INFORMATION GIVEN
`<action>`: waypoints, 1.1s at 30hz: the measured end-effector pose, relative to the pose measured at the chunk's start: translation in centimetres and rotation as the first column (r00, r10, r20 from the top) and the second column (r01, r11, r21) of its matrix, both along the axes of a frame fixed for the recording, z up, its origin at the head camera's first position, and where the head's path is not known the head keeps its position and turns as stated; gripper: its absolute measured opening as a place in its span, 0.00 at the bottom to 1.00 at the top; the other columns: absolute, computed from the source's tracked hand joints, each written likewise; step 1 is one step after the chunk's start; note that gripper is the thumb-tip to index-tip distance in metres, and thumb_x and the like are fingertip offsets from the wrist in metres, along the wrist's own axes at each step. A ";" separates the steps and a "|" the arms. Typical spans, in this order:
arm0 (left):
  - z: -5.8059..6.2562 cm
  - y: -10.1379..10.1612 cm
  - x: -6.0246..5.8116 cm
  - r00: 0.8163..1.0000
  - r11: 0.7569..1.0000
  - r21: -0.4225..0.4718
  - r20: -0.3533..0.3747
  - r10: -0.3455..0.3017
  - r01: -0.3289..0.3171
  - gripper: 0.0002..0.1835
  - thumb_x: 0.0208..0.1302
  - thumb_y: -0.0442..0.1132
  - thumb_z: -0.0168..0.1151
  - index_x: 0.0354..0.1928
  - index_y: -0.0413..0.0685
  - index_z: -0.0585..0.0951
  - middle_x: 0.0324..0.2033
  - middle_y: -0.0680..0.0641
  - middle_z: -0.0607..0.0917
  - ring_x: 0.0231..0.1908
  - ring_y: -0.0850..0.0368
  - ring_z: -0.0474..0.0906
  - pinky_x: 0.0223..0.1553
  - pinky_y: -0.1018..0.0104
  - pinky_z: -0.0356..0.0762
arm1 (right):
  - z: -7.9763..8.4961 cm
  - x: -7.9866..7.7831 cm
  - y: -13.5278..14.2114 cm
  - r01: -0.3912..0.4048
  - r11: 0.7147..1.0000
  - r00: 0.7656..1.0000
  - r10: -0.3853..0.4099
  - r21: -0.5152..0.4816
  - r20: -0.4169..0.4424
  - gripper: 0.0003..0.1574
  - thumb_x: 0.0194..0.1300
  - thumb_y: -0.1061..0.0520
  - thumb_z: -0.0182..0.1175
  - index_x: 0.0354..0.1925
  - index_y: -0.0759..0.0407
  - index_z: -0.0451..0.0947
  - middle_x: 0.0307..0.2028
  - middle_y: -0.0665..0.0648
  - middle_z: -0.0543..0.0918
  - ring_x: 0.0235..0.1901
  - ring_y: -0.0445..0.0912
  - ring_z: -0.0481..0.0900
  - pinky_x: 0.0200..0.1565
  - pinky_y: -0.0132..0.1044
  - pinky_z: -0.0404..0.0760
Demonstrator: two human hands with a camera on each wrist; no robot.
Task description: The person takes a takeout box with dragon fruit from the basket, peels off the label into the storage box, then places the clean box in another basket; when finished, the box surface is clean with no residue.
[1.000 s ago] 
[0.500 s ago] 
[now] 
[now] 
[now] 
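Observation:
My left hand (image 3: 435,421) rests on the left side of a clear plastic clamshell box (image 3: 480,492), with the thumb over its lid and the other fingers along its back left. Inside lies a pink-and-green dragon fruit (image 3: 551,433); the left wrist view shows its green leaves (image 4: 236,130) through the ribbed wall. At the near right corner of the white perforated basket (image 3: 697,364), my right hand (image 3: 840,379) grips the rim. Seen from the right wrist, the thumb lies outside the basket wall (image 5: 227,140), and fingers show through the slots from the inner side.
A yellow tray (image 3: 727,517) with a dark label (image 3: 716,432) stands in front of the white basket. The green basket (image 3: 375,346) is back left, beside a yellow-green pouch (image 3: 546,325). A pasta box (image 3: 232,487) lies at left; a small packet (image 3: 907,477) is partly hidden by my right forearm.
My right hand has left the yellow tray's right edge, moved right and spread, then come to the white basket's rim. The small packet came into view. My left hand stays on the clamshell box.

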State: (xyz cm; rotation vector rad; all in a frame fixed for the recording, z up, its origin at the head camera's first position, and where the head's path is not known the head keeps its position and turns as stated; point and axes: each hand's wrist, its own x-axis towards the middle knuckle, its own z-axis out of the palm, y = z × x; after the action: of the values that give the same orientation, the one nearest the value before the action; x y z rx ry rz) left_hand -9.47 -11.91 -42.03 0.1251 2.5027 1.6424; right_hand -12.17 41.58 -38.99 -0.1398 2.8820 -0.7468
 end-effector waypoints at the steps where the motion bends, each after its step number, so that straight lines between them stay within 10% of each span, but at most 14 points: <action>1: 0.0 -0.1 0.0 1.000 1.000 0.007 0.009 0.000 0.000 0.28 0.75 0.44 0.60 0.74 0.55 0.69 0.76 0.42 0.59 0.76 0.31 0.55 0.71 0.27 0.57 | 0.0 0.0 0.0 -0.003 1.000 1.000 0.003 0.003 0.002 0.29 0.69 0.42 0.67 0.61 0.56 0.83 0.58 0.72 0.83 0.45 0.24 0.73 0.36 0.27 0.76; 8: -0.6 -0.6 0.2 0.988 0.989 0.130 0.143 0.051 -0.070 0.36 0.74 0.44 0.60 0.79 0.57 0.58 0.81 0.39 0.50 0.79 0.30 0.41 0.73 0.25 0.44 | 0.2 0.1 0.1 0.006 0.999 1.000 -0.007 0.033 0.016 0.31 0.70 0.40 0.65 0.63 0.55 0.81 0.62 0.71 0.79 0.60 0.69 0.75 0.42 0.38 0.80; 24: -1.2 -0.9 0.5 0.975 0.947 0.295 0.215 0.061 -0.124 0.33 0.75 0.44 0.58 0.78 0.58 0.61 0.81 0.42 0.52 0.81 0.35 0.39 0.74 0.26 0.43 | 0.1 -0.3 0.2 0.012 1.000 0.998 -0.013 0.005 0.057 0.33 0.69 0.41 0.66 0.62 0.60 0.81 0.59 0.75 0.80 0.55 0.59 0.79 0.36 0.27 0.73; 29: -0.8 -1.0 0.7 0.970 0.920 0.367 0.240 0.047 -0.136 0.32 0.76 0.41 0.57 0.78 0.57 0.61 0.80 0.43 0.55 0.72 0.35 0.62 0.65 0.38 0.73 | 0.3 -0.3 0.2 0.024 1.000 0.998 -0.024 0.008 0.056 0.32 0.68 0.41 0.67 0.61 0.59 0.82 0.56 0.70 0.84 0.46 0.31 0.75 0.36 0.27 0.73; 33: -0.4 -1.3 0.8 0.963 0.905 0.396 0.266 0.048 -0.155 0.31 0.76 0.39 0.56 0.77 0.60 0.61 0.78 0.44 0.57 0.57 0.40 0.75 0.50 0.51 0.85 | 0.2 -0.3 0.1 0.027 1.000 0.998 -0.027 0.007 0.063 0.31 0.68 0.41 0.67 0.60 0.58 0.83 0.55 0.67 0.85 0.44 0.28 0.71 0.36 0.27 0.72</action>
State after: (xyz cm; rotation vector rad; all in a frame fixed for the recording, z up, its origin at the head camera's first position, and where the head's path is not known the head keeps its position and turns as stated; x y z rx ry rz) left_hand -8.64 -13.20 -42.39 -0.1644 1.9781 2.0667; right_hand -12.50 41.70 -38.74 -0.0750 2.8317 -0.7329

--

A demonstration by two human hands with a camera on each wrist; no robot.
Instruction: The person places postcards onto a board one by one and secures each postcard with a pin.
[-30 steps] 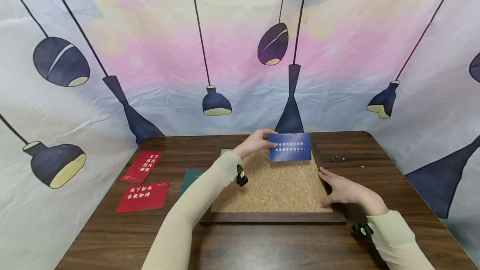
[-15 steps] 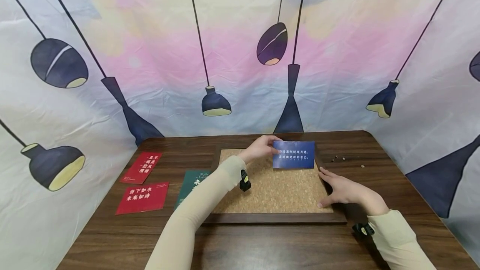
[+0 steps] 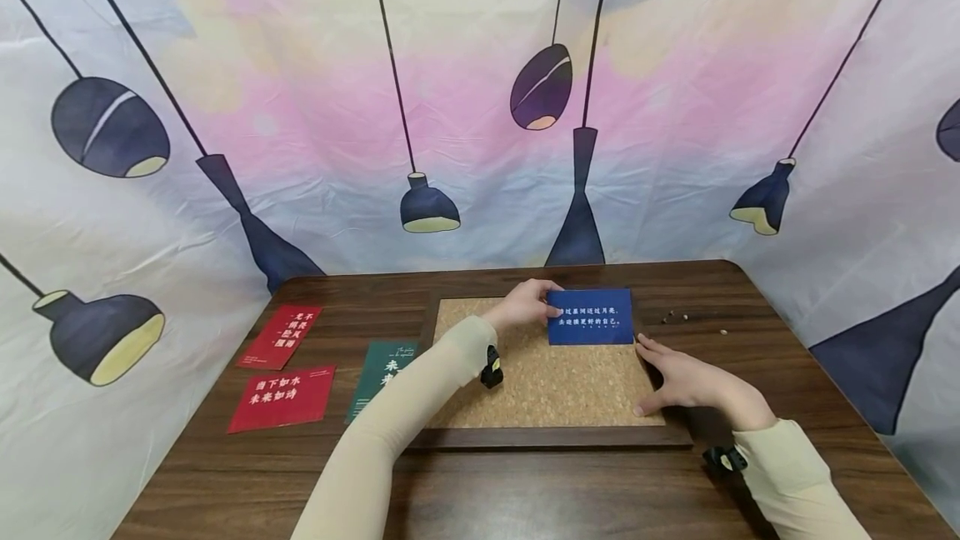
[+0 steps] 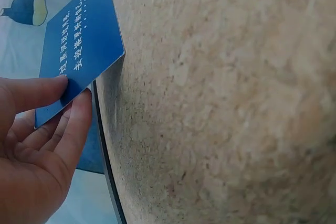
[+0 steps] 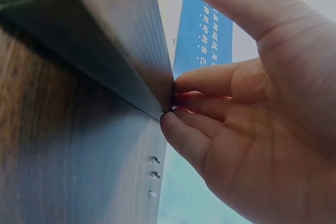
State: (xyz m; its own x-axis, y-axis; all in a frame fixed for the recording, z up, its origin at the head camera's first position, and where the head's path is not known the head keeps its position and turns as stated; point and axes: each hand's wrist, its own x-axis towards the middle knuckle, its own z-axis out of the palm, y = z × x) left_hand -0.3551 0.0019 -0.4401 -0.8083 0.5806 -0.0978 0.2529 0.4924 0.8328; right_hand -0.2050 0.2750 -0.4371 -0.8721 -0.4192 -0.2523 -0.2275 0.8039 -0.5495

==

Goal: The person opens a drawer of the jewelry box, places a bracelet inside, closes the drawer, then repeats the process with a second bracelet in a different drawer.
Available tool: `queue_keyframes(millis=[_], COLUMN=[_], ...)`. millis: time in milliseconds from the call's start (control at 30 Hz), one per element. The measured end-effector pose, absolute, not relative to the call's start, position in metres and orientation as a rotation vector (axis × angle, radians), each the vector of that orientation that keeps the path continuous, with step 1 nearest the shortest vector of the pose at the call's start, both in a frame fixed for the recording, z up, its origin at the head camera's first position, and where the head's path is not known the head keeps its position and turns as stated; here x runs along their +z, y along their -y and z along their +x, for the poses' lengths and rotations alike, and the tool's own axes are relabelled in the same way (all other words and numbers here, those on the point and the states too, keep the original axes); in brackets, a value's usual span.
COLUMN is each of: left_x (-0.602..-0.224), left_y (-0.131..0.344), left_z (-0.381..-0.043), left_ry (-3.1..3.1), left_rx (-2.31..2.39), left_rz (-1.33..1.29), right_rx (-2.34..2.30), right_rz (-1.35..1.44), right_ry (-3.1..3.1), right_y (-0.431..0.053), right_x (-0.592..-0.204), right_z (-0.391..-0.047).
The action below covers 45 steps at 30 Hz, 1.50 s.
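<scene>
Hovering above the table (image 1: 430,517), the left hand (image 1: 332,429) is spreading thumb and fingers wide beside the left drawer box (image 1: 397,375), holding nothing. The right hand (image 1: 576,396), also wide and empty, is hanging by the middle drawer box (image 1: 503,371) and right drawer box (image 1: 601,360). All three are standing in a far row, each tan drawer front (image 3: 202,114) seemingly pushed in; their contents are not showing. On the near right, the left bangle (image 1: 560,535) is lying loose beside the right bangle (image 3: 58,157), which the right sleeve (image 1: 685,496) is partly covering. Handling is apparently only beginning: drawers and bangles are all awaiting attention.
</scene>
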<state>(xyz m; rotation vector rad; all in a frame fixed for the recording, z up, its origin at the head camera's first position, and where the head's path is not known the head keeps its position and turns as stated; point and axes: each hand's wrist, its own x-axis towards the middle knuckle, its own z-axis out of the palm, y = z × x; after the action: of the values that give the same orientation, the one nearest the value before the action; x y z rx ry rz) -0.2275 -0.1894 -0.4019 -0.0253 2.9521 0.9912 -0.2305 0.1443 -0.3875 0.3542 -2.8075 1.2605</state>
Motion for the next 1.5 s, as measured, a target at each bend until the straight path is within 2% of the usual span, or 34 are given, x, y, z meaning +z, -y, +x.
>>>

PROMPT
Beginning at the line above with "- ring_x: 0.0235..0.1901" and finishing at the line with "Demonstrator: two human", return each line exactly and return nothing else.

ANSWER BOX
  - ring_x: 0.0235..0.1901
  - ring_y: -0.0445..0.0912
  - ring_z: -0.0481..0.0900
  - pinky_x: 0.0200..0.1565
  - pinky_y: -0.0132..0.1044
  - pinky_z: -0.0404..0.0760
Demonstrator: two human hands with a camera on each wrist; no robot.

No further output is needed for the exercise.